— Work to complete —
Lines from the material below that hold the string "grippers" are what is needed; copy each of them.

— Data excerpt —
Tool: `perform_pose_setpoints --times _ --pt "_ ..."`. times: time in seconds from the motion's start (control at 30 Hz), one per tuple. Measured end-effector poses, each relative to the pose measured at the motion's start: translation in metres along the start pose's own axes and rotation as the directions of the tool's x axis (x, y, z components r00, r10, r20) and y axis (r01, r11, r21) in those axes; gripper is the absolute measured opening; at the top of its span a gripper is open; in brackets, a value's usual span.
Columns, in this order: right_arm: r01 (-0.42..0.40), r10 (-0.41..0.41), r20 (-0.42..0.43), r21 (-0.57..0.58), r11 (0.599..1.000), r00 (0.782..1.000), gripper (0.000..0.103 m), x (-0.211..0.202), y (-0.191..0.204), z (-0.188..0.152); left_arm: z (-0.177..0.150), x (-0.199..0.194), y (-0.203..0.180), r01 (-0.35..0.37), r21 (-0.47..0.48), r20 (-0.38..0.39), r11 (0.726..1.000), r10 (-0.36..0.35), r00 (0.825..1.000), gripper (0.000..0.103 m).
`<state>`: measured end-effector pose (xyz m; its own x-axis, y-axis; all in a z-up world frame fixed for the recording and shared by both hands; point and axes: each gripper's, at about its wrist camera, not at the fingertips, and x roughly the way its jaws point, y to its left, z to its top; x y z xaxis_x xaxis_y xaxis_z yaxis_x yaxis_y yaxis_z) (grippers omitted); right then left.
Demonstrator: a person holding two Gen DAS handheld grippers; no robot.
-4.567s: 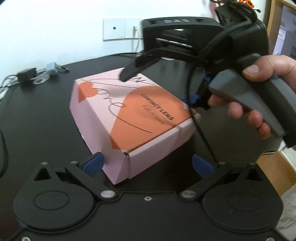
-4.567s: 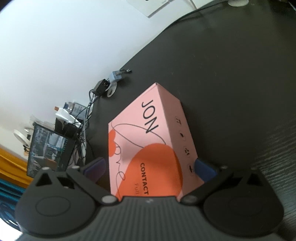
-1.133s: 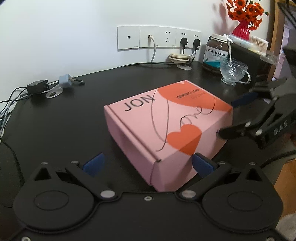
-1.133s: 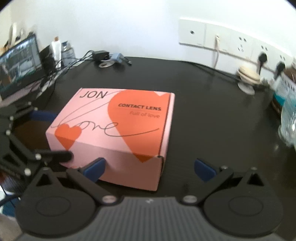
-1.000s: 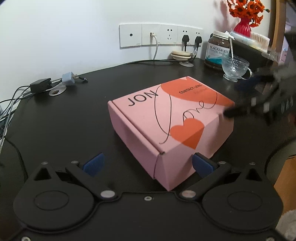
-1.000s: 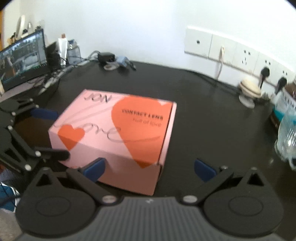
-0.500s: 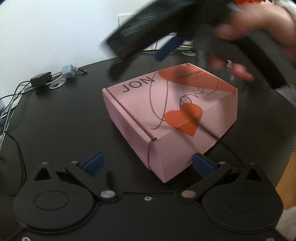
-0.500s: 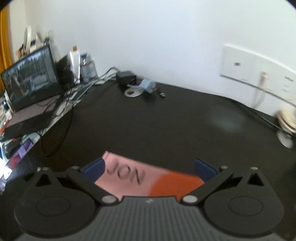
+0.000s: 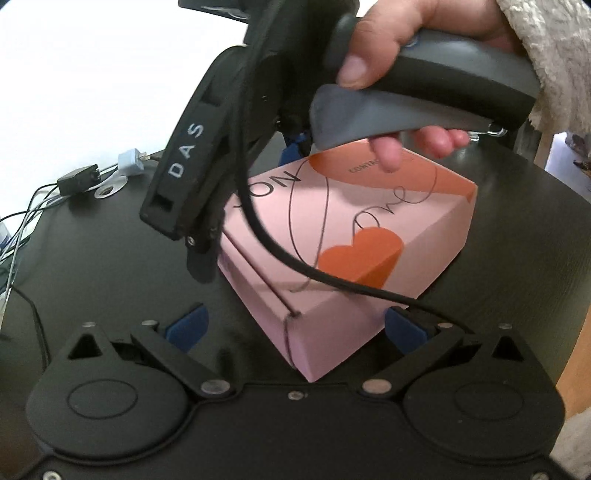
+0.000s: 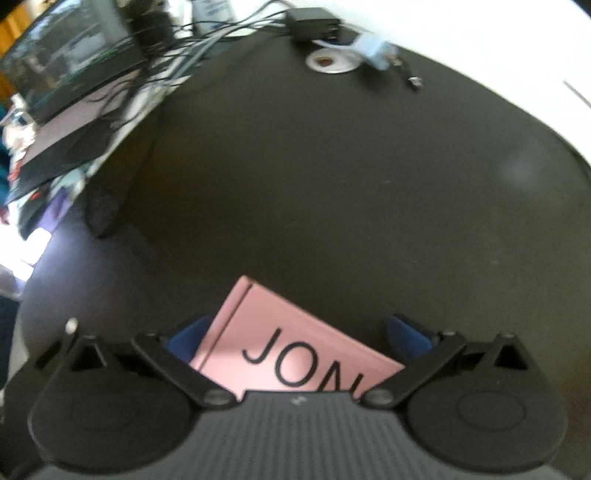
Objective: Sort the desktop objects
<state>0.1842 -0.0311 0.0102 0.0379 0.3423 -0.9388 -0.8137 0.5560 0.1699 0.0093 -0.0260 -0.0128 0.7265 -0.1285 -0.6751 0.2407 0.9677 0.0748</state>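
While my left gripper [image 9: 293, 328] sits low at the near edge of the table with its jaws spread wide, the near corner of the pink box [image 9: 343, 258] lies between its blue pads [image 9: 184, 326], and I see no pad touching the cardboard. That box rests flat on the black table [image 9: 103, 266], turned so one vertical corner points straight at my left camera; its printed lid faces up, and the "JON" lettering runs along the far-left edge, with the orange heart on the near-right part. I cannot tell which of its sides is the longer. Above the box's far-left corner, my right gripper [image 10: 297, 341] is tilted down over it, held by a hand [image 9: 402, 44] with a pale fleecy sleeve; its jaws are also wide, straddling the "JON" corner without gripping, and its black cable [image 9: 295, 266] drapes across the lid. From the right wrist view the corner [image 10: 295, 347] sits between the pads, nearer the left one. Beyond the box lies a broad bare stretch of table, open to the far rim. At that far-left rim lie a small black adapter [image 10: 314, 22], a light blue plug [image 10: 375, 53] and a white disc [image 10: 330, 62], with tangled wires and a laptop screen [image 10: 70, 55] off the left edge.
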Motion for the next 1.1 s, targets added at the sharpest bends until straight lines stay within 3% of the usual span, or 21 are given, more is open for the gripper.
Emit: perform_pose_setpoints --times 0.2,0.6,0.83,0.97,1.1 --pt "-0.041 0.041 -0.006 -0.033 0.999 0.999 0.102 -0.002 0.005 -0.007 -0.001 0.002 0.002 0.033 0.014 -0.006 0.999 -0.033 0.999 0.103" --pt "-0.034 0.033 -0.007 -0.074 0.997 0.999 0.102 -0.004 0.013 -0.009 -0.003 0.004 0.009 0.064 0.005 -0.029 0.998 -0.063 0.998 0.103" --pt "-0.015 0.009 0.126 0.053 0.999 0.992 0.102 -0.011 -0.003 -0.027 -0.002 -0.001 0.018 0.031 -0.05 -0.024 0.998 -0.033 0.999 0.103" --pt "0.017 -0.044 0.288 0.093 0.995 0.956 0.102 -0.034 -0.009 -0.051 0.0 -0.01 0.02 0.047 -0.061 0.001 0.997 -0.047 0.999 0.103" --pt "0.012 -0.091 0.452 0.174 0.985 0.887 0.102 -0.067 -0.025 -0.086 0.003 -0.014 0.025 0.07 -0.129 0.032 0.989 -0.067 0.997 0.103"
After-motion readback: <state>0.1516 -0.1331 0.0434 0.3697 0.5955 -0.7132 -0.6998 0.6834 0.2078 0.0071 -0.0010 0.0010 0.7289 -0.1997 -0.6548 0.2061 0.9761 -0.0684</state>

— Solution to the exercise —
`<state>`: measured end-effector pose (xyz m; its own x-axis, y-axis; all in a z-up world frame fixed for the recording and shared by both hands; point and axes: each gripper's, at about its wrist camera, not at the fingertips, and x roughly the way its jaws point, y to its left, z to its top; x y z xaxis_x xaxis_y xaxis_z yaxis_x yaxis_y yaxis_z) (grippers omitted); right then left.
Demonstrator: a person holding two Gen DAS handheld grippers; no robot.

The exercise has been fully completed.